• Your objective: Each line in the entries below that holds the word "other" belongs in the answer.

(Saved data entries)
···
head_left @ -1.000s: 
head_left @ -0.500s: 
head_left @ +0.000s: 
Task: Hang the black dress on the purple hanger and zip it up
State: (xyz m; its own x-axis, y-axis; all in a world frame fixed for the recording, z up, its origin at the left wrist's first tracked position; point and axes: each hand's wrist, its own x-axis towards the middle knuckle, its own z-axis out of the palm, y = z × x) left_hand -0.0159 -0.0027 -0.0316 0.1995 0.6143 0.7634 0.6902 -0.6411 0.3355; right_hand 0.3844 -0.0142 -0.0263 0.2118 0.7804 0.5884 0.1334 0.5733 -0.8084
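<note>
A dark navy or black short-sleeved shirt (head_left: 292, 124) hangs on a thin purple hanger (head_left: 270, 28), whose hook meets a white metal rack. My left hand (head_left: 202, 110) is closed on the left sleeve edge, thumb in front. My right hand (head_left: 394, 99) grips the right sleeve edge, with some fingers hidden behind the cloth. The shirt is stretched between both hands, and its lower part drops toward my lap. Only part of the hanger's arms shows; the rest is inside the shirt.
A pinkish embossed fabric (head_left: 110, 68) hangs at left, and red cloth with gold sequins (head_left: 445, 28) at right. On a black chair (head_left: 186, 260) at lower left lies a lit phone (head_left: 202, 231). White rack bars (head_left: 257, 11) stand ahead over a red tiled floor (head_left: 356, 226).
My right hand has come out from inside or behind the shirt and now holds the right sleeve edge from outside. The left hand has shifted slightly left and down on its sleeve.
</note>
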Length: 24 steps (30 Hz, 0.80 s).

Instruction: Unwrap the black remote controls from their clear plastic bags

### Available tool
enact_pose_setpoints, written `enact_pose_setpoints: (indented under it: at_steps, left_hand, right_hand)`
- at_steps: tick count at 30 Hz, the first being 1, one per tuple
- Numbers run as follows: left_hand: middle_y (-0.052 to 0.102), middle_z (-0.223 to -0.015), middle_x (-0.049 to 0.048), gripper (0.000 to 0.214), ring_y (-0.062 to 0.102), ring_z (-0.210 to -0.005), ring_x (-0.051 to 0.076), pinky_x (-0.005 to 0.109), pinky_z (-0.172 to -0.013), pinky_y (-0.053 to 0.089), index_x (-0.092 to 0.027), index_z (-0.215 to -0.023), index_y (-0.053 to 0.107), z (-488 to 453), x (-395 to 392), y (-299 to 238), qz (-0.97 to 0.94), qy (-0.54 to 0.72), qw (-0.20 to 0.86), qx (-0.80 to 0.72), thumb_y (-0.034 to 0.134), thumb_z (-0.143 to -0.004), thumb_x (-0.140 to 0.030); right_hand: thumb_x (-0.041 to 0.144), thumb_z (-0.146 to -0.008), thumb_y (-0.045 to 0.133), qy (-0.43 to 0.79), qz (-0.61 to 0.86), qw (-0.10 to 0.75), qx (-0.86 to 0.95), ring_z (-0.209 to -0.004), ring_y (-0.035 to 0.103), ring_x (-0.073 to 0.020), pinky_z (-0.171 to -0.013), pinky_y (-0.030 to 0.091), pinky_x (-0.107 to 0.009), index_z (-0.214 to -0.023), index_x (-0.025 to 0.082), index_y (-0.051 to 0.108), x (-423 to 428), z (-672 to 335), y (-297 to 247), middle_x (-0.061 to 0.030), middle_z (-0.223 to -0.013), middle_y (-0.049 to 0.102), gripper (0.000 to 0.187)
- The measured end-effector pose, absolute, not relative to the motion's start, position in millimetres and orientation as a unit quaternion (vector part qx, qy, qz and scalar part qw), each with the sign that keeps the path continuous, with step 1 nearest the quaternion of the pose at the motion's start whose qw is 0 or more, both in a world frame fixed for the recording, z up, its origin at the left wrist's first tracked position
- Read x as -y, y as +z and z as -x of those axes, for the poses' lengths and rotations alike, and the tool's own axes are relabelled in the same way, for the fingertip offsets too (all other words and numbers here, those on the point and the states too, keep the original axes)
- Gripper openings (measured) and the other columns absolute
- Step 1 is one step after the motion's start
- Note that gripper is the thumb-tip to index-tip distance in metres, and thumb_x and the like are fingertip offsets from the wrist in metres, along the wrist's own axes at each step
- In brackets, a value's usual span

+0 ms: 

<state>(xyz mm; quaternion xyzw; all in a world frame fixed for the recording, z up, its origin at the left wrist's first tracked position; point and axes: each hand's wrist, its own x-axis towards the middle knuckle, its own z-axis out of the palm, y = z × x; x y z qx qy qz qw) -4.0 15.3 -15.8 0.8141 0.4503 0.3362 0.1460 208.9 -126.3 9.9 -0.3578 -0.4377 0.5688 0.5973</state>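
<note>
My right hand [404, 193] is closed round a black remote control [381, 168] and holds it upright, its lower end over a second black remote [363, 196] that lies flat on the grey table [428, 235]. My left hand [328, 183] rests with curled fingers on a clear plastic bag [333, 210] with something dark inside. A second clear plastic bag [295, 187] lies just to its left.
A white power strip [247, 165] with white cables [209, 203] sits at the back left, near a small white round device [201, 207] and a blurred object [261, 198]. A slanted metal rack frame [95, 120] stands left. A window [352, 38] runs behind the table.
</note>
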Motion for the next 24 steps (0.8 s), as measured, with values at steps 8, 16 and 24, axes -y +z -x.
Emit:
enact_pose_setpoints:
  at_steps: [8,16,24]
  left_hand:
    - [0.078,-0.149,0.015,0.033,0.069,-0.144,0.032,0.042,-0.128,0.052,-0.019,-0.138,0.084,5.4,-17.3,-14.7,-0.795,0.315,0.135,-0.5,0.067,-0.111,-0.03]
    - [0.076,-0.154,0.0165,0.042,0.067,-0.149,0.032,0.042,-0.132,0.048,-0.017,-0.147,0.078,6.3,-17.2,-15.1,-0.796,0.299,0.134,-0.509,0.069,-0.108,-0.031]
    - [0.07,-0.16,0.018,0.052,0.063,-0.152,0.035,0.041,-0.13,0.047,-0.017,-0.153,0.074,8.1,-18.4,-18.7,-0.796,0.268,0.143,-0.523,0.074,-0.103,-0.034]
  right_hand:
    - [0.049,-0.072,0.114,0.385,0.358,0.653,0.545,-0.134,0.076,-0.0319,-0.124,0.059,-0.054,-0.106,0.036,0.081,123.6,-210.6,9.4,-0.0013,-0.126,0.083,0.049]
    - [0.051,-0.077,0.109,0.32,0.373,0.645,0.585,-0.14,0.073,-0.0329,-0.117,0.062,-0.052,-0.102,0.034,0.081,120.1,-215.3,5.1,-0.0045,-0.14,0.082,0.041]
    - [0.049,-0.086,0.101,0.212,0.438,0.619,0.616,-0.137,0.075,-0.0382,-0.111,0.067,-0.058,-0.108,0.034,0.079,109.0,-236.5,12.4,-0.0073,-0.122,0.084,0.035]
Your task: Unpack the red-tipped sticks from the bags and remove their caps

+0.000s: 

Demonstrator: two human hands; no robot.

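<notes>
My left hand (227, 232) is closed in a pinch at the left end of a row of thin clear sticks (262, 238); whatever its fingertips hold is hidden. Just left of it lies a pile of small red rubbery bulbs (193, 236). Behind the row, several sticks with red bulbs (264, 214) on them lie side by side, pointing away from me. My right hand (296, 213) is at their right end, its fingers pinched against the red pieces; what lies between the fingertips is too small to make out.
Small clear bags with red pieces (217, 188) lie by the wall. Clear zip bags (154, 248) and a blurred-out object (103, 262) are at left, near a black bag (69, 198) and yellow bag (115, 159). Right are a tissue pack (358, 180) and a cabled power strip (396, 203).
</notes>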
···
• Task answer:
- Read x as -y, y as +z and z as -x of those axes, for the poses' lengths and rotations alike, and the tool's own axes are relabelled in the same way, for the fingertip offsets too (all other words and numbers here, those on the point and the states too, keep the original axes)
- Gripper openings (measured) and the other columns absolute

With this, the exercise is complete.